Issues with adding the Catalogue of Life 2021 taxon tree during the discipline creation process

Hi @epalatou,

Welcome to the Speciforum! We are glad to have you here! Thank you very much for your question.

I have provided guidance on the format required for building a tree in Specify here:

The official repository for the tree files available in the Specify 6 Wizard can be found here. This includes the dataset that caused the error when building the database in that version:

Specify 6 may struggle with the larger taxon trees available from the Catalogue of Life by default. Specify 7 handles tree importing much better. However, you will need to download the appropriate tree from this site and map it to the columns in your Taxon tree.

Hierarchy

The most important principle to understand is that all trees in Specify (Taxonomy, Geography, Storage, etc.) are fundamentally hierarchical. Every record, or “node,” in the tree must have a parent node, except for the highest-level “root” nodes. When you upload a tree from a file, you are essentially providing a set of instructions that tells Specify how to build these parent-child relationships.

File Formatting for Upload

To create a taxonomic tree in Specify, you must generate a spreadsheet (typically a .csv, .tsv, or .xlsx) where each row represents a complete path from the highest rank down to the lowest rank for that particular entry, including authorship and any other details at each level. This will be imported using the WorkBench.

The columns in your spreadsheet should correspond to the ranks in your taxon tree definition (e.g., Kingdom, Phylum, Class, Order, Family, Genus, Species). The critical rule is that for every row, you must include the data for all preceding higher-level ranks.

Here is an example of a correctly formatted file. Notice how the higher-level ranks are repeated for each subsequent child row.
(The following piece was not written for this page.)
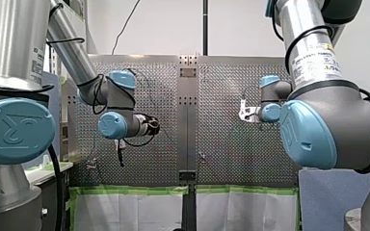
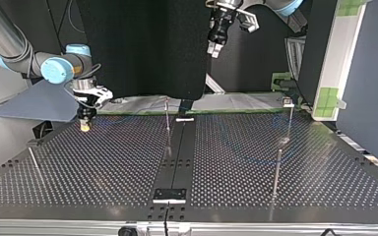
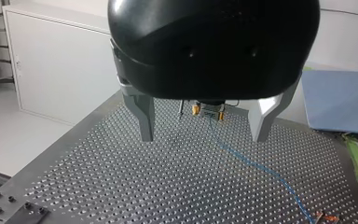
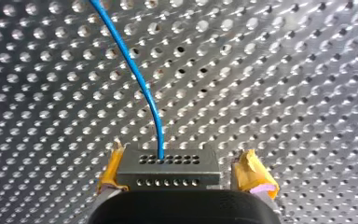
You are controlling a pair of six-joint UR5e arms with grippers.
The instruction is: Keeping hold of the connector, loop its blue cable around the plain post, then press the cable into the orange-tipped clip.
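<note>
Slippage is the chief risk. My right end effector [image 4: 182,168] is clenched on the connector [image 4: 168,161] by its short ends only, with yellow pads [image 4: 254,175] on either side, and one pad seems barely to bite. The plain post [image 2: 277,172] stands well apart from this end effector. If the blue cable [image 4: 137,79] goes taut while being swept round it, the pull could twist the block or drag it out. Dropping lower could also kink the cable where it leaves, since the perforated bench [image 4: 298,70] lies close ahead. The connector's long axis runs from pad to pad, level with the bench. Its holed face points straight ahead of the fingers, and the cable leaves it there, curving away. My left end effector [image 3: 206,126] hangs released, fingers wide, grasping nothing.
</note>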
kingdom phylum class order family genus species species author species source
Animalia
Animalia Chordata
Animalia Chordata Amphibia
Animalia Chordata Amphibia Gymnophiona
Animalia Chordata Amphibia Gymnophiona Herpelidae
Animalia Chordata Amphibia Gymnophiona Herpelidae Boulengerula
Animalia Chordata Amphibia Gymnophiona Herpelidae Boulengerula boulengeri Tornier, 1896 https://www.catalogueoflife.org/data/taxon/5WQMJ
Animalia Chordata Amphibia Gymnophiona Herpelidae Boulengerula changamwensis Loveridge, 1932 https://www.catalogueoflife.org/data/taxon/MR6V

When Specify processes this file, it reads each row and builds the tree structure. For example, the last row tells the system: “The species changamwensis belongs to the genus Boulengerula, which belongs to the family Herpelidae,” and so on. If a node like Herpelidae has already been created by a previous row, Specify will simply link to the existing node instead of creating a duplicate.

Including Other Data

Your data set is not limited to just the names of the ranks. You can include any other fields that belong to the Taxon table, such as the author, source, or common name. You simply need to add more columns to your spreadsheet with headers that match the field names in Specify. In the example above, species author and species source are mapped to the corresponding fields for the taxon record at the species level.